[[ Data for analysis, beginning ]]
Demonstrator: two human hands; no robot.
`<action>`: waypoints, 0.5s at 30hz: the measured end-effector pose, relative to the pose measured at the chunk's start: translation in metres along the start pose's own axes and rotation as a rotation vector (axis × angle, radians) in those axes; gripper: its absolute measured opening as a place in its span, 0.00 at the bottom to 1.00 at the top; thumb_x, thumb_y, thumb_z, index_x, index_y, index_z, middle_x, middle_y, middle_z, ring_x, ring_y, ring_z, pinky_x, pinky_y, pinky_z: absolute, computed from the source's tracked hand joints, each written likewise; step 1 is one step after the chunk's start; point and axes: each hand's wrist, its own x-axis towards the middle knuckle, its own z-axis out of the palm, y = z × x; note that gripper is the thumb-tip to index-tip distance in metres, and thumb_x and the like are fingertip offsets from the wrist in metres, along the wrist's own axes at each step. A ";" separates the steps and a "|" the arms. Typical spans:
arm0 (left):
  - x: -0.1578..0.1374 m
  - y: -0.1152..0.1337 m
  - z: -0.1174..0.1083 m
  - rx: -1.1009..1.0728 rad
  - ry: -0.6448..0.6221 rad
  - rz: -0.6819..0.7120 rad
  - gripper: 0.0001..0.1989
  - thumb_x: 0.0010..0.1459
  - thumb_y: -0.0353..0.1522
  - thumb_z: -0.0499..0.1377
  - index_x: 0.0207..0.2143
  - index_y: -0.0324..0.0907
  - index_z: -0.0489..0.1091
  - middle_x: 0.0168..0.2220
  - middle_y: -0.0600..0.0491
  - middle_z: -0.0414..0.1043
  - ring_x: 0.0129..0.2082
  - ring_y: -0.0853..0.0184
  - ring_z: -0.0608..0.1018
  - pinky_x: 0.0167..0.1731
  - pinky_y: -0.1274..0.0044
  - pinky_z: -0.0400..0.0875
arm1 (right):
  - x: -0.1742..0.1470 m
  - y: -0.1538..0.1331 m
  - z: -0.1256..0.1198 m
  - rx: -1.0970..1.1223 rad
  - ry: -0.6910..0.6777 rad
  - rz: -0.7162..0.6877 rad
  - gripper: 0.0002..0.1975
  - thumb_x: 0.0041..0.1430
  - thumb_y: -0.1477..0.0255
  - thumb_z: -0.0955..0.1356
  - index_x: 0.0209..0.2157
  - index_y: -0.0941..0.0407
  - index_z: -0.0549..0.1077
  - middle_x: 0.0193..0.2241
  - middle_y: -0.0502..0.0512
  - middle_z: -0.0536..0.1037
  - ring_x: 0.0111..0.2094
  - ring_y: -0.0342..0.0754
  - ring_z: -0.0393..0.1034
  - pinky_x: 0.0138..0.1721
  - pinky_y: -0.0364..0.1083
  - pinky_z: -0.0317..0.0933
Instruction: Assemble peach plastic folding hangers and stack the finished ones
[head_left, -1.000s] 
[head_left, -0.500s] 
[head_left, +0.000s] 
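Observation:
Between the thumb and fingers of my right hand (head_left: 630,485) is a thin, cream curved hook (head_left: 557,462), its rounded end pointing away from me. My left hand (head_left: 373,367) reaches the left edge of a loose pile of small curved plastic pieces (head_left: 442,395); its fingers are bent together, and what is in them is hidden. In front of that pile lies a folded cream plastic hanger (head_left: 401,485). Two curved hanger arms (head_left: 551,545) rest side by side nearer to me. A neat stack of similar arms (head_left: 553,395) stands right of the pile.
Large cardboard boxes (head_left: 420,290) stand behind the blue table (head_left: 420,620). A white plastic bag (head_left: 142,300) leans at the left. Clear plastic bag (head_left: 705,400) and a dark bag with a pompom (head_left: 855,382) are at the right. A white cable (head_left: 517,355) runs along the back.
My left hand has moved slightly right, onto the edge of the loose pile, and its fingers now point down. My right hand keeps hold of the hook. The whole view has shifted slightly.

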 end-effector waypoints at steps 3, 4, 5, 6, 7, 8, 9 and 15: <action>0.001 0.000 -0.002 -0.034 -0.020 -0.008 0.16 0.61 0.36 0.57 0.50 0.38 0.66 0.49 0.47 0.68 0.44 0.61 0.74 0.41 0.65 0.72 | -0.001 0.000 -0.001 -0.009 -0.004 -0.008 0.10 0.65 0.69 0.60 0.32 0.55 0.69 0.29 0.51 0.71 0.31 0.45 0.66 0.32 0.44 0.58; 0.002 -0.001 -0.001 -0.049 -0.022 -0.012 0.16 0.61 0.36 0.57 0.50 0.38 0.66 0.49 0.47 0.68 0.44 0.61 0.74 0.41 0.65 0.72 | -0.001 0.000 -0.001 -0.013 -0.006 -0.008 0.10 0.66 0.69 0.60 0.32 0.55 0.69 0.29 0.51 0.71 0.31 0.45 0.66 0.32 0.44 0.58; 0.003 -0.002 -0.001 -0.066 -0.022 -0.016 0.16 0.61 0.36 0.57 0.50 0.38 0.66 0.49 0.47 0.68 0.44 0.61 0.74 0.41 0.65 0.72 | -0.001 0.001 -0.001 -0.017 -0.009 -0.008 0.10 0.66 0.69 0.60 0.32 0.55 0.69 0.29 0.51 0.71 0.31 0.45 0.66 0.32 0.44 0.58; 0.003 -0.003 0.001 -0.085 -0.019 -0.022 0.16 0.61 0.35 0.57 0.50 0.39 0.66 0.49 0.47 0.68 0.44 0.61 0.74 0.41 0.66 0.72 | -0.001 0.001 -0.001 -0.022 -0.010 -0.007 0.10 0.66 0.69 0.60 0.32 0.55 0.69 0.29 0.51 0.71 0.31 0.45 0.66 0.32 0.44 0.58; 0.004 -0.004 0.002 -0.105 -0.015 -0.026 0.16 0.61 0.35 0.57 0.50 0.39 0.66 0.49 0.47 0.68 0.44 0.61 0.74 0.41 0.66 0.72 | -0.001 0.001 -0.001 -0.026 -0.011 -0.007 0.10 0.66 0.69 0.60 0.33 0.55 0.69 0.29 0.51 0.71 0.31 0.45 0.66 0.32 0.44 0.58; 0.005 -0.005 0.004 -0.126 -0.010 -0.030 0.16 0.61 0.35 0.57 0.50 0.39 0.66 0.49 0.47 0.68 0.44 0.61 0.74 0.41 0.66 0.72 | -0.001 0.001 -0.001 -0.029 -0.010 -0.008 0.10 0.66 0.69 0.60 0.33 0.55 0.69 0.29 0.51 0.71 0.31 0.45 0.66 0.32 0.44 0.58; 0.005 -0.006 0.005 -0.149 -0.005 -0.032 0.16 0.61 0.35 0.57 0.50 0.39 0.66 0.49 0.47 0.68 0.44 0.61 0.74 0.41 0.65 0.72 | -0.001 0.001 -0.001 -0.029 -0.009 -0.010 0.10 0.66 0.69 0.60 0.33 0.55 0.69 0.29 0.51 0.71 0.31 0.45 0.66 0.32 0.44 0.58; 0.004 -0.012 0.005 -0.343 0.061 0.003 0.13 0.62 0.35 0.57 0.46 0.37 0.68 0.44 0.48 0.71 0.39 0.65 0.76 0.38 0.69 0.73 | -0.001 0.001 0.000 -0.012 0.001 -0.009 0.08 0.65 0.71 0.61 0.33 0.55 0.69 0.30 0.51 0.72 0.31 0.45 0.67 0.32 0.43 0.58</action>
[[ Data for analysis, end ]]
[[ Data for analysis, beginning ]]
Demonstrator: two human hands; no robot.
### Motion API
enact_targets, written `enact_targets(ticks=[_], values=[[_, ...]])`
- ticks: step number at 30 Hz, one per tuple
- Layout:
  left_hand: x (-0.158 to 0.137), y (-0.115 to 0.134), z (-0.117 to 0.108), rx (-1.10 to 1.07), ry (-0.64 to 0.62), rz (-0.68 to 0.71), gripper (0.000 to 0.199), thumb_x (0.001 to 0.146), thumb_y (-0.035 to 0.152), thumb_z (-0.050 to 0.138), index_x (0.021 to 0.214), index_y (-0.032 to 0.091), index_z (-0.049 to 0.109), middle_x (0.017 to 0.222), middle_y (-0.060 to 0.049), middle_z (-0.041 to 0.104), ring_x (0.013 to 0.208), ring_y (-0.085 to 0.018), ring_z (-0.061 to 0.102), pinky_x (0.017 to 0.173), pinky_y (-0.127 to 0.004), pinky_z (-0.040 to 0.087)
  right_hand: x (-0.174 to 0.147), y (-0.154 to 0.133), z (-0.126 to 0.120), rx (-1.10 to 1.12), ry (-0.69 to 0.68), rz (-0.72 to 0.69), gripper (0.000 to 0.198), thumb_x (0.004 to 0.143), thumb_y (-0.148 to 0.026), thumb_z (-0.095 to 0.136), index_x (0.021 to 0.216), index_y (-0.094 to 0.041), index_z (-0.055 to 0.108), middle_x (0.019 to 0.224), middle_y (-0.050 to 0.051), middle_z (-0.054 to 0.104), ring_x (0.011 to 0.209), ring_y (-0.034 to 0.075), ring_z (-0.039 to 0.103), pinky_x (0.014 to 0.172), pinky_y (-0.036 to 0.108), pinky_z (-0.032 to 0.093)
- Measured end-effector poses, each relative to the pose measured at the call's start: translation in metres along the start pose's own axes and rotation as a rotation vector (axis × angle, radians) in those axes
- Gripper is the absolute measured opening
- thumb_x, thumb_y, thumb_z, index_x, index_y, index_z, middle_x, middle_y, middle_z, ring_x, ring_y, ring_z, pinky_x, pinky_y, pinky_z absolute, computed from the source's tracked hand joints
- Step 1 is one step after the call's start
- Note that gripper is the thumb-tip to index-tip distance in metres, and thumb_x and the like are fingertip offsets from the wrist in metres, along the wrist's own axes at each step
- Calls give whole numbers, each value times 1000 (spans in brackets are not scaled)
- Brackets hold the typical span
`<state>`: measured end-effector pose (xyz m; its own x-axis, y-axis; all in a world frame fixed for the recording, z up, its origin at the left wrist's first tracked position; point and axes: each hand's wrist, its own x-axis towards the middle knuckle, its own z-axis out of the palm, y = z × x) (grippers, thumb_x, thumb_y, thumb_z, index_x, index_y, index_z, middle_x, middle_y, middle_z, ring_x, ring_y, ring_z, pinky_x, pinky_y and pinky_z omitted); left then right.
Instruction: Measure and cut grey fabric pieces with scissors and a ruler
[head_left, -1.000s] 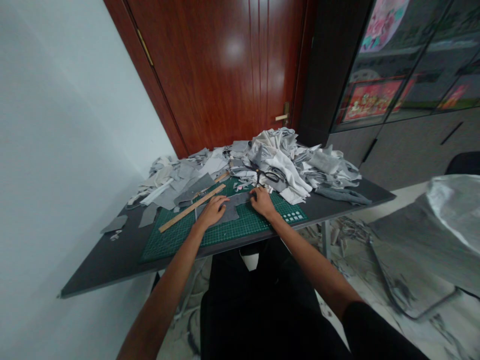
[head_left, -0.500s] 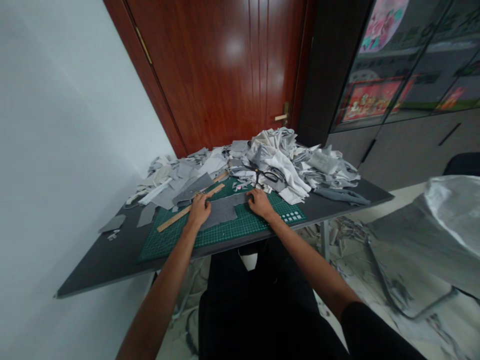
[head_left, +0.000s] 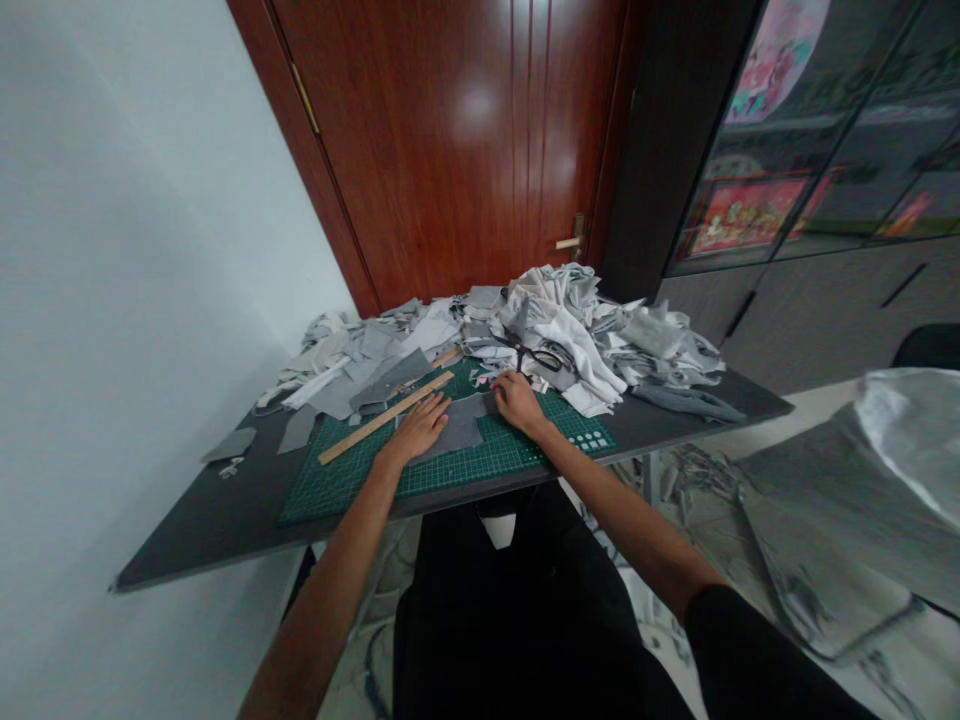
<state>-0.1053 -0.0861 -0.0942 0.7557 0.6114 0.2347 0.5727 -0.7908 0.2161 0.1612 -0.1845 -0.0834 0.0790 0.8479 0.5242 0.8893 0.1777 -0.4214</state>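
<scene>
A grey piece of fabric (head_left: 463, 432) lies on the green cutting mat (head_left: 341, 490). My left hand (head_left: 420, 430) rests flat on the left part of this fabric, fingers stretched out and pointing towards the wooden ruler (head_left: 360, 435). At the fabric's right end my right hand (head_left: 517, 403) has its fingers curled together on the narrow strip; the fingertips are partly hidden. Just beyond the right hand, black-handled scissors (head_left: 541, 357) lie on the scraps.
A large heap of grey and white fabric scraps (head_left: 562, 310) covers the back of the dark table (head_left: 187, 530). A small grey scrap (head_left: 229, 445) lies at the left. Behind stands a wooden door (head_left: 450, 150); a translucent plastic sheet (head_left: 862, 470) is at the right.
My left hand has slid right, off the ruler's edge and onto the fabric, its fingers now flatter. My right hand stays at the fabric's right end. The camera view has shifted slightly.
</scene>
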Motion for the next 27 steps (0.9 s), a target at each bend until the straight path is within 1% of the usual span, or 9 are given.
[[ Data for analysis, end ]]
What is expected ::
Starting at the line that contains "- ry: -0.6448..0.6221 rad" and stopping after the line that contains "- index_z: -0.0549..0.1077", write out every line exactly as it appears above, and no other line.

Response box ::
  - ry: -0.6448..0.6221 rad
  - rz: -0.6819..0.7120 rad
  - gripper: 0.0001..0.1989
  - thumb_x: 0.0010..0.1459
  - thumb_y: -0.0353..0.1522
  - thumb_z: -0.0499..0.1377
  - index_x: 0.0207..0.2143
  - index_y: -0.0324..0.0907
  - index_z: -0.0489..0.1091
  - middle_x: 0.0168..0.2220
  - middle_y: -0.0600..0.0491
  - middle_z: -0.0414..0.1043
  - ring_x: 0.0129..0.2082
  - ring_y: -0.0853..0.0184
  - ring_z: -0.0608..0.1018
  - pinky_x: 0.0167..0.1731
  - pinky_y: -0.1274..0.0044
  - pinky_z: -0.0400..0.0875
arm1 (right):
  - x: -0.1742..0.1470 m
  - y: -0.1538..0.1331 m
  - z: -0.1256..0.1198 m
  - rx: -1.0970..1.1223 rad
  - ry: -0.6910..0.6777 rad
  - rz: -0.7162..0.6877 rad
  - gripper: 0.0002..0.1975
  - thumb_x: 0.0041..0.1430
  - thumb_y: -0.1477..0.0255
  - thumb_z: -0.0955..0.1356
  - index_x: 0.0209..0.2157
  - index_y: -0.0941..0.0407
  - index_z: -0.0549..0.1077

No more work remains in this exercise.